DÉCLARATION DES DROITS DE L’HOMME
ET DU CITOYEN DE 1789
Les Représentants du Peuple
Français, constitués en Assemblée Nationale, considérant que l’ignorance,
l’oubli ou le mépris des Droits de l’Homme sont les seules causes des
malheurs publics et de la corruption des Gouvernements, ont résolu
d’exposer, dans une Déclaration solennelle, les droits naturels,
inaliénables et sacrés de l’Homme, afin que cette Déclaration, constamment
présente à tous les Membres du corps social, leur rappelle sans cesse leurs
droits et leurs devoirs ; afin que les actes du pouvoir législatif, et ceux
du pouvoir exécutif, pouvant être à chaque instant comparés avec le but de
toute institution politique, en soient plus respectés ; afin que les
réclamations des Citoyens, fondées désormais sur des principes simples et
incontestables, tournent toujours au maintien de la Constitution et au
bonheur de tous.
En conséquence, l’Assemblée
Nationale reconnaît et déclare, en présence et sous les auspices de l’Être
Suprême, les droits suivants de l’Homme et du Citoyen.
Article Ier
Les hommes naissent et demeurent
libres et égaux en droits. Les distinctions sociales ne peuvent être fondées
que sur l’utilité commune.
Article II
Le but de toute association
politique est la conservation des droits naturels et imprescriptibles de
l’Homme. Ces droits sont la liberté, la propriété, la sûreté et la
résistance à l’oppression.
Article III
Le principe de toute
Souveraineté réside essentiellement dans la Nation. Nul corps, nul individu
ne peut exercer d’autorité qui n’en émane expressément.
Article IV
La liberté consiste à pouvoir
faire tout ce qui ne nuit pas à autrui : ainsi, l’exercice des droits
naturels de chaque homme n’a de bornes que celles qui assurent aux autres
Membres de la Société, la jouissance de ces mêmes droits.

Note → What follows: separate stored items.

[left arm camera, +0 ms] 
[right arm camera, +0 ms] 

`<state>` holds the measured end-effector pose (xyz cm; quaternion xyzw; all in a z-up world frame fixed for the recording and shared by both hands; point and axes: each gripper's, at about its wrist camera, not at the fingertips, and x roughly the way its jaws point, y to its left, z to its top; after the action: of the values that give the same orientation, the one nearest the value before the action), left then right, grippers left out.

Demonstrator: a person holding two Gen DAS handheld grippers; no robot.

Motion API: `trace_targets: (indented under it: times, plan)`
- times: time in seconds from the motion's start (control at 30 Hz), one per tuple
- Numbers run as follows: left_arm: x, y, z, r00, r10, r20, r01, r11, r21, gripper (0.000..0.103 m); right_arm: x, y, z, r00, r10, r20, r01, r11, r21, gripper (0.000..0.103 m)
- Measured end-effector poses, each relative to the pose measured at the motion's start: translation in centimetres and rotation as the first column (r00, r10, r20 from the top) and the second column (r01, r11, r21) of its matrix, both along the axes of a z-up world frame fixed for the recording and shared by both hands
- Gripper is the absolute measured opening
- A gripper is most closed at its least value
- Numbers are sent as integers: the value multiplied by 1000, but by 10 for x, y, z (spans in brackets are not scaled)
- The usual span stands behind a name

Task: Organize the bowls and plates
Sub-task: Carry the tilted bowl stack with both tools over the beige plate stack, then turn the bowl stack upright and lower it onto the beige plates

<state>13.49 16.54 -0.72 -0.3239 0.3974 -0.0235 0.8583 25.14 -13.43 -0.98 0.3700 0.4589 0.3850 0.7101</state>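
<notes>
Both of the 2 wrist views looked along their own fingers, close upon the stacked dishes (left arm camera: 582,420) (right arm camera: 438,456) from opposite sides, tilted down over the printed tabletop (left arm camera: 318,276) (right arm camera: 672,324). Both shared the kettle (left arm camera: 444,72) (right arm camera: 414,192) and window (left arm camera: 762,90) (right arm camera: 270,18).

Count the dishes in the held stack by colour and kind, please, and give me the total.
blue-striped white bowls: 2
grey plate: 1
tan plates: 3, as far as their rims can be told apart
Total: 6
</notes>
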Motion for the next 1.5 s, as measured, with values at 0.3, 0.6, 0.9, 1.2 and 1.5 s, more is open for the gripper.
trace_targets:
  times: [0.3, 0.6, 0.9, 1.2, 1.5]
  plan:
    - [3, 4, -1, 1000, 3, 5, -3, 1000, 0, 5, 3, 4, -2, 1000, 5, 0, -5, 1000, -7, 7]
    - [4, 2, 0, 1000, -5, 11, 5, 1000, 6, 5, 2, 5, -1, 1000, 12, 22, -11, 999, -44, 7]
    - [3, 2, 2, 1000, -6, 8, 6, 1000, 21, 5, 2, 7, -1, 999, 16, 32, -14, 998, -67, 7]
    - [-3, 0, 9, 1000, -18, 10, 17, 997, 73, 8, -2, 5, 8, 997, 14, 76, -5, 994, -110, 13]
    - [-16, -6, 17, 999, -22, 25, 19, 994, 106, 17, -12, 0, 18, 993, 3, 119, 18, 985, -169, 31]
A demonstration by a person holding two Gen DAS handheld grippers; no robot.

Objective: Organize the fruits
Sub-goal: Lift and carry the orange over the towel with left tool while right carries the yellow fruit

Ces bornes ne
peuvent être déterminées que par la Loi.
Article V
La Loi n’a le droit de défendre
que les actions nuisibles à la Société. Tout ce qui n’est pas défendu par la
Loi ne peut être empêché, et nul ne peut être contraint à faire ce qu’elle
n’ordonne pas.
Article VI
La Loi est l’expression de la
volonté générale. Tous les Citoyens ont droit de concourir personnellement,
ou par leurs Représentants, à sa formation. Elle doit être la même pour
tous, soit qu’elle protège, soit qu’elle punisse. Tous les Citoyens étant
égaux à ses yeux, sont également admissibles à toutes dignités, places et
emplois publics, selon leur capacité, et sans autre distinction que celle de
leurs vertus et de leurs talents.
Article VII
Nul homme ne peut être accusé,
arrêté, ni détenu que dans les cas déterminés par la Loi, et selon les
formes qu’elle a prescrites. Ceux qui sollicitent, expédient, exécutent ou
font exécuter des ordres arbitraires, doivent être punis ; mais tout Citoyen
appelé ou saisi en vertu de la Loi doit obéir à l’instant : il se rend
coupable par la résistance.
Article VIII
La Loi ne doit établir que des
peines strictement et évidemment nécessaires, et nul ne peut être puni qu’en
vertu d’une Loi établie et promulguée antérieurement au délit, et légalement
appliquée.
Article IX
Tout homme étant présumé
innocent jusqu’à ce qu’il ait été déclaré coupable, s’il est jugé
indispensable de l’arrêter, toute rigueur qui ne serait pas nécessaire pour
s’assurer de sa personne, doit être sévèrement réprimée par la Loi.
Article X
Nul ne doit être inquiété pour
ses opinions, même religieuses, pourvu que leur manifestation ne trouble pas
l’ordre public établi par la Loi.
Article XI
La libre communication des
pensées et des opinions est un des droits les plus précieux de l’Homme :
tout Citoyen peut donc parler, écrire, imprimer librement, sauf à répondre
de l’abus de cette liberté, dans les cas déterminés par la Loi.
Article XII
La garantie des droits de
l’Homme et du Citoyen nécessite une force publique : cette force est donc
instituée pour l’avantage de tous, et non pour l’utilité particulière de
ceux auxquels elle est confiée.
Article XIII
Pour l’entretien de la force
publique, et pour les dépenses d’administration, une contribution commune
est indispensable. Elle doit être également répartie entre tous les
Citoyens, en raison de leurs facultés.
Article XIV
Tous les Citoyens ont le droit
de constater, par eux-mêmes ou par leurs Représentants, la nécessité de la
contribution publique, de la consentir librement, d’en suivre l’emploi et
d’en déterminer la quotité, l’assiette, le recouvrement et la durée.
Article XV
La Société a le droit de
demander compte à tout Agent public de son administration.
Article XVI
Toute Société dans laquelle la
garantie des Droits n’est pas assurée, ni la séparation des Pouvoirs
déterminée, n’a point de Constitution.
Article XVII
La propriété étant un droit
inviolable et sacré, nul ne peut en être privé, si ce n’est lorsque la
nécessité publique, légalement constatée, l’exige évidemment, et sous la
condition d’une juste et préalable indemnité.